To determine the range of final exam scores that would result in a **B** for the student, we'll follow these steps:

1. **Understand the Requirements:**
   - **Midterm Score:** 69 points
   - **Final Exam:** Maximum of 100 points
   - **Average Needed for a B:** Between 78 and 90 (inclusive)

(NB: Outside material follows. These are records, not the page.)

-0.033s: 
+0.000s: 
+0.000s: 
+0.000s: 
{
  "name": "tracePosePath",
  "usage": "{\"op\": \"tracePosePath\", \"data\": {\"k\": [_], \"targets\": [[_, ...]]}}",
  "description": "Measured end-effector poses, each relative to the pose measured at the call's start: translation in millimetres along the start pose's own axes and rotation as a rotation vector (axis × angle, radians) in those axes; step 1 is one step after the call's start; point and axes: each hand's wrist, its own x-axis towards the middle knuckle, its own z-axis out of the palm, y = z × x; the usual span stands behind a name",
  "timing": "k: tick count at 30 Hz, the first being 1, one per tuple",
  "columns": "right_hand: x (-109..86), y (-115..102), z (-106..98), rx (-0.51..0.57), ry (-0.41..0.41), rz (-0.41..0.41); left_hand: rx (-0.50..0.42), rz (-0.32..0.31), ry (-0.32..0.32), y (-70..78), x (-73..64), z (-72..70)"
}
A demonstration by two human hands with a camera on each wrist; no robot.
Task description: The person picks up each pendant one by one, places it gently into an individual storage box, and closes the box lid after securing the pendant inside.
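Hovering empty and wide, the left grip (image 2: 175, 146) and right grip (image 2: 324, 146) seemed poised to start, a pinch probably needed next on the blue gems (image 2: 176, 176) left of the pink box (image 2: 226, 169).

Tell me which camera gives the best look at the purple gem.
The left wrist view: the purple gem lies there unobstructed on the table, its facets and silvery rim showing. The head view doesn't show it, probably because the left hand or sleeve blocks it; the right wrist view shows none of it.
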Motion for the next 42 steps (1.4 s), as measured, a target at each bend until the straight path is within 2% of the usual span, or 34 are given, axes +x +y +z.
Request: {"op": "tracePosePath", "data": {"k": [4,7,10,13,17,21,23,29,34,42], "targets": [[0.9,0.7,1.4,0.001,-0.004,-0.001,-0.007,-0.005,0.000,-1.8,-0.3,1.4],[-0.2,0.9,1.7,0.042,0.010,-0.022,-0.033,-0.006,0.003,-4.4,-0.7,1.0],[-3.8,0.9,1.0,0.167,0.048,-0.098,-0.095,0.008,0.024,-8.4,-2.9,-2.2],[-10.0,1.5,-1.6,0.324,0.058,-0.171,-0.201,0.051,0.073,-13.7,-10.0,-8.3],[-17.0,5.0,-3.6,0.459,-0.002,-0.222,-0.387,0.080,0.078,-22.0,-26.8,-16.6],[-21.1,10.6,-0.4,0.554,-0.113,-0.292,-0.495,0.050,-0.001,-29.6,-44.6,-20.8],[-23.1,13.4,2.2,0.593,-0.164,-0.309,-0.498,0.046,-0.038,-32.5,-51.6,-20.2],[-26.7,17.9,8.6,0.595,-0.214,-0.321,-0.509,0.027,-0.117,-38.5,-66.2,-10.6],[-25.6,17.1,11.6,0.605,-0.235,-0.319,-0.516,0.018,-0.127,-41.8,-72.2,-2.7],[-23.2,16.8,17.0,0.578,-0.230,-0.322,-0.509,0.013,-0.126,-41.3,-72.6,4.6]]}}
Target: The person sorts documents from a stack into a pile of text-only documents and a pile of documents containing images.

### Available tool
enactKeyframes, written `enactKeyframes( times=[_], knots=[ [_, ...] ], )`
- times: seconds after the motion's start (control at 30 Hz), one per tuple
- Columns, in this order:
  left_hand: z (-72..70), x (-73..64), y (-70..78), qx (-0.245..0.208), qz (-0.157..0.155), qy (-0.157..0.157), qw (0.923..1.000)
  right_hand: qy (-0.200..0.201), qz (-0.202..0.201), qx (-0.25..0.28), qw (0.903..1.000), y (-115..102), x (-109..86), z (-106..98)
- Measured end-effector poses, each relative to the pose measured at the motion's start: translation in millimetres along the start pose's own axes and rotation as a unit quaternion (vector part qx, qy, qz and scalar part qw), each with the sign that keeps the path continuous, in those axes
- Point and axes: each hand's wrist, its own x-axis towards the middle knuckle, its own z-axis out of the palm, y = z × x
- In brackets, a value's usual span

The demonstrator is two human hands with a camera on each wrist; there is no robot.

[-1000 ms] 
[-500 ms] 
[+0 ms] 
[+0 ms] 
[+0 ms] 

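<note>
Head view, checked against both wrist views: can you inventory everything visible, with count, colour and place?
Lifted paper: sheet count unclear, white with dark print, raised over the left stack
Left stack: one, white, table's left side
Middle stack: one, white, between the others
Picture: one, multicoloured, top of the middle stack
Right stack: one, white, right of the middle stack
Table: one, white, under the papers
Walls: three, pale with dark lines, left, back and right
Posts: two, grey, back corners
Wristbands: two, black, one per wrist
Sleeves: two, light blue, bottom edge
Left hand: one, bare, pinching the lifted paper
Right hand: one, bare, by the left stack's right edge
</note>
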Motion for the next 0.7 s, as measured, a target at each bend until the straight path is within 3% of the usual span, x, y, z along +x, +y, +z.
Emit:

2. **Set Up the Compound Inequality:**
   The average of the midterm and final exam scores should be between 78 and 90. This can be expressed as:
   $$
   78 \leq \frac{\text{Midterm} + \text{Final}}{2} \leq 90
   $$
   
3. **Plug in the Midterm Score:**
   $$
   78 \leq \frac{69 + \text{Final}}{2} \leq 90
   $$
   
4. **Multiply All Parts by 2 to Eliminate the Fraction:**
   $$
   156 \leq 69 + \text{Final} \leq 180
   $$
   
5. **Subtract 69 from All Parts to Solve for the Final Exam Score:**
   $$
   87 \leq \text{Final} \leq 111
   $$
   
6. **Consider the Maximum Possible Score:**
   Since the final exam is out of 100 points, the upper limit of 111 is not possible. Therefore, the final exam score must be **no more than 100**.

7. **Final Range:**
   $$
   87 \leq \text{Final} \leq 100
   $$

**Conclusion:**  
To achieve a **B**, the student must score **at least 87** points on the final exam and **no more than 100** points.

**Answer:**  
All final exam scores from 87 through 100 are eligible for a B.
To get a B, the student needs to score between 87 and 100 on the final exam.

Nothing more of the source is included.